Diabetic retinopathy (DR) is the most prevalent cause of preventable vision loss worldwide, imposing a significant economic and medical burden on society today, of which early identification is the cornerstones of the management. The diagnosis and severity grading of DR rely on scales based on clinical visualized features, but lack detailed quantitative parameters. Retinal non-perfusion area (NPA) is a pathogenic characteristic of DR that symbolizes retinal hypoxia conditions, and was found to be intimately associated with disease progression, prognosis, and management. However, the practical value of NPA is constrained since it appears on fundus fluorescein angiography (FFA) as distributed, irregularly shaped, darker plaques that are challenging to measure manually. In this study, we propose a deep learning-based method, NPA-Net, for accurate and automatic segmentation of NPAs from FFA images acquired in clinical practice. NPA-Net uses the U-net structure as the basic backbone, which has an encoder-decoder model structure. To enhance the recognition performance of the model for NPA, we adaptively incorporate multi-scale features and contextual information in feature learning and design three modules: Adaptive Encoder Feature Fusion (AEFF) module, Multilayer Deep Supervised Loss, and Atrous Spatial Pyramid Pooling (ASPP) module, which enhance the recognition ability of the model for NPAs of different sizes from different perspectives. We conducted extensive experiments on a clinical dataset with 163 eyes with NPAs manually annotated by ophthalmologists, and NPA-Net achieved better segmentation performance compared to other existing methods with an area under the receiver operating characteristic curve (AUC) of 0.9752, accuracy of 0.9431, sensitivity of 0.8794, specificity of 0.9459, IOU of 0.3876 and Dice of 0.5686. This new automatic segmentation model is useful for identifying NPA in clinical practice, generating quantitative parameters that can be useful for further research as well as guiding DR detection, grading severity, treatment planning, and prognosis.

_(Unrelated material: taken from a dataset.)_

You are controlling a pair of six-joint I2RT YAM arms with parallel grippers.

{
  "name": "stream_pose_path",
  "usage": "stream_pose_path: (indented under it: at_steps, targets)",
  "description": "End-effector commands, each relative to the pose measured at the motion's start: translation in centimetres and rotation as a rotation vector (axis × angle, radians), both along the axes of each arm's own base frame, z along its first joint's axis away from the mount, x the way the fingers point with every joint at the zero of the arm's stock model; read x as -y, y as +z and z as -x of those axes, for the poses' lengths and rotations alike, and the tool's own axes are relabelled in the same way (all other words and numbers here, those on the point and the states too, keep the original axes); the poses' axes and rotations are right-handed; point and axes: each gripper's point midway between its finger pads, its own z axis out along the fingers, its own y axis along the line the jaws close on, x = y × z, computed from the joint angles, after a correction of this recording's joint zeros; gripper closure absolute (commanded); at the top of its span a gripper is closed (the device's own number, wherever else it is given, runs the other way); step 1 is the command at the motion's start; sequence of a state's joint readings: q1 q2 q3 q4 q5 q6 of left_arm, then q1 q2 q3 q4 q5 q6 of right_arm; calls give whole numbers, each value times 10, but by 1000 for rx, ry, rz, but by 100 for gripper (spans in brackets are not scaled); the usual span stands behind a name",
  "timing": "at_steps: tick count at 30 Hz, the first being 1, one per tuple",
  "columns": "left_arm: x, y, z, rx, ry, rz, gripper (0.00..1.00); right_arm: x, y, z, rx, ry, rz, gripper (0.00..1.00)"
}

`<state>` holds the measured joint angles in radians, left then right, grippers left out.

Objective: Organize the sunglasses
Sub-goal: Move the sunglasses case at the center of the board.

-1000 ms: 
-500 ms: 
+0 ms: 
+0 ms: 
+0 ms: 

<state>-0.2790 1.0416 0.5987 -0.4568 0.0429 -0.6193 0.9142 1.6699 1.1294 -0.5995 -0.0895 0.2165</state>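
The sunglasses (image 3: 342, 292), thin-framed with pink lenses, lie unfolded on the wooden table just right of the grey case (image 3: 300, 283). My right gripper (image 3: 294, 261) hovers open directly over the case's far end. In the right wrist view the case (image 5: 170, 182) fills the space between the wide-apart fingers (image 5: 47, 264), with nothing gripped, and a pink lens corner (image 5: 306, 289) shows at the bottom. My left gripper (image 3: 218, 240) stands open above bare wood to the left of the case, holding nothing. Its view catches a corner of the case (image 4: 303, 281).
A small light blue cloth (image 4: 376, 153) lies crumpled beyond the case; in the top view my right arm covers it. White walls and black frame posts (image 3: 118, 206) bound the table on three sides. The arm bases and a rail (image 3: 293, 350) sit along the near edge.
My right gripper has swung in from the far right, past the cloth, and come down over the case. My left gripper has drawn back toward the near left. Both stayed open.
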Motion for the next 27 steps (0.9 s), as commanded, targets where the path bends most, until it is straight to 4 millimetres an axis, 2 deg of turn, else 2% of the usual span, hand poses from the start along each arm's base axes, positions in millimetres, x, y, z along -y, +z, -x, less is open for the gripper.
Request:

糖尿病视网膜病变(DR)是全球最常见的可预防性视力丧失的原因,给当今社会造成了巨大的经济和医疗负担,而早期识别是治疗的基础。DR 的诊断和严重程度分级依赖于基于临床可视化特征的量表,但缺乏详细的量化参数。视网膜非灌注区(NPA)是 DR 的致病特征,象征着视网膜缺氧状况,并被发现与疾病进展、预后和管理密切相关。然而,NPA 的实用价值受到限制,因为它在眼底荧光素血管造影(FFA)中表现为分布不均、形状不规则、颜色较深的斑块,人工测量难度很大。在本研究中,我们提出了一种基于深度学习的方法 NPA-Net,用于从临床实践中获取的 FFA 图像中准确、自动地分割 NPA。NPA-Net 以 U-net 结构为基本骨干,具有编码器-解码器模型结构。为了提高模型对 NPA 的识别性能,我们在特征学习中自适应地加入了多尺度特征和上下文信息,并设计了三个模块:自适应编码器特征融合(AEFF)模块、多层深度监督损失(Multilayer Deep Supervised Loss)模块和阿特鲁斯空间金字塔池化(ASPP)模块,从不同角度提高了模型对不同规模 NPA 的识别能力。与其他现有方法相比,NPA-Net 获得了更好的分割性能,接收者工作特征曲线下面积(AUC)为 0.9752,准确率为 0.9431,灵敏度为 0.8794,特异性为 0.9459,IOU 为 0.3876,Dice 为 0.5686。这一新的自动分割模型有助于在临床实践中识别 NPA,生成有助于进一步研究的定量参数,并指导 DR 检测、严重程度分级、治疗计划和预后。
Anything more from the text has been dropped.